Osteoporosis symptoms were not evident. In the face of possible patients, the best prevention method is to use bone healthcare and related examinations, including daily medical examinations or general initial screening28. Otherwise, the importance of diagnostic examination and treatment may still be difficult to understand when considering only "symptoms of early aging". Thus, an effective, safe, and convenient method or tool is necessary to measure bone density that is different from the present. For example, the convenient BIA method, if it has undergone large-scale verification research, can prove that its accuracy is useful for screening for osteoporosis, thus suggesting its application and promotion value.
This study has some limitations. First, the study participants were adults who could stand and walk independently in Taiwan. Thus, the results cannot be inferred from other age groups or physiological conditions. Second, the BIA device discussed in this study is a standing foot-to-foot BIA with a BMD measurement function. Therefore, it cannot be inferred from other brands, models, or body composition analyzers. Lastly, the number of participants included in the study was limited. In the future, relevant research should be conducted on other ethnic groups under different physiological conditions.

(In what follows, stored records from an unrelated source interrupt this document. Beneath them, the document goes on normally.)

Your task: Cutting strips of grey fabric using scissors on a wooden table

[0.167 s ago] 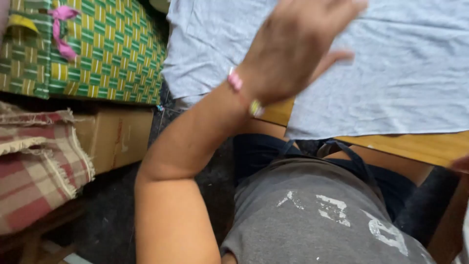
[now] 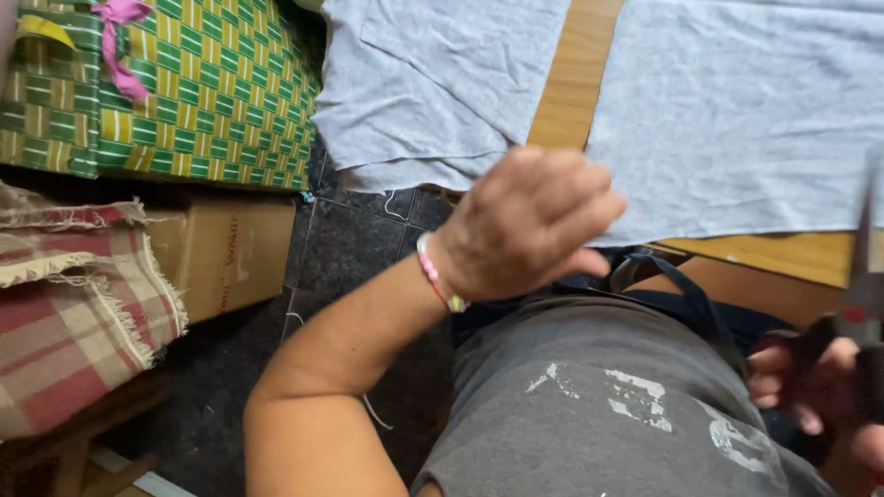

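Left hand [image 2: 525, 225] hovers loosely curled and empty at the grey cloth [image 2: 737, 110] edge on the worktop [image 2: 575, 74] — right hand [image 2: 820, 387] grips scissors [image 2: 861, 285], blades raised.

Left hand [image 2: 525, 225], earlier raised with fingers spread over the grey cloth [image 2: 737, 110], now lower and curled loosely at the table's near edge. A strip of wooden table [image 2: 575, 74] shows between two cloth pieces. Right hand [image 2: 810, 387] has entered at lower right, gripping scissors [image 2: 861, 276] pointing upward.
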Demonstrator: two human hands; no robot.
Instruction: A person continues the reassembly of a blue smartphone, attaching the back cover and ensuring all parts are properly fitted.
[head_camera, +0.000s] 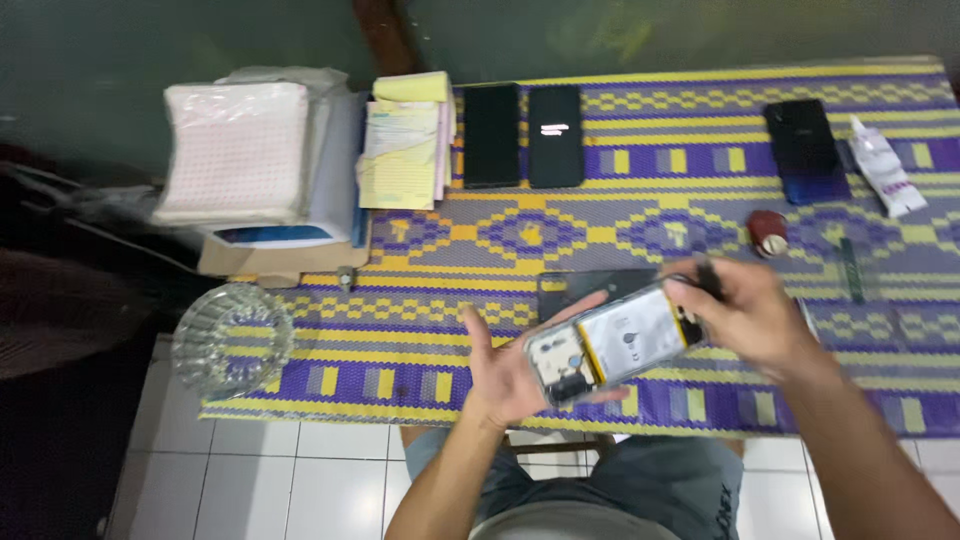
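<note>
Bench covered by a purple-and-yellow patterned mat (620, 235), above a white tiled floor. Near the front edge, the left hand (505, 370) cradles an opened smartphone (612, 343) from beneath, fingers spread; the right hand (755, 315) has its fingers closed on the phone's right end. Two dark phones (522, 135) lie at the far edge; a glass ashtray (232, 338) sits at the front-left corner.

Two dark rectangular phone screens (492, 135) side by side at mat's far edge, right one (555, 135) with a small white mark lit. Dark blue glossy phone (806, 150) far right; white crumpled pouch (886, 165) just beside it. Clear-wrapped white pack (238, 150) far left.
</note>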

Currently, the application of BIA for BMD measurements is relatively limited7. BIA is mainly used to measure electric current flow through the human body to estimate body composition, rather than directly measuring bone density. The electrical characteristics of the current flowing through the bones, muscles, and other tissues need to be further studied. However, continuous progress in scientific research and technology may lead to new application directions for BIA in this regard. For example, integrating other biological measurements and combining BIA with other biological measurement methods could improve the accuracy of BMD estimation to establish a more comprehensive model and further improve the evaluation of BMD. In the future, new electrodes and measurement technologies may be developed to improve BIA's sensing and measurement capabilities of bone tissues. This includes improvements in the frequency, waveform, and electrode design of the current. It is used to increase the estimation of BMD in various parts of the body. In addition, more in-depth research should be conducted on specific groups of people such as children, elderly, and patients with osteoporosis. Alternatively, deep learning and artificial intelligence technology can be used to extract complex patterns from vast data to further optimize BIA's BMD evaluation model.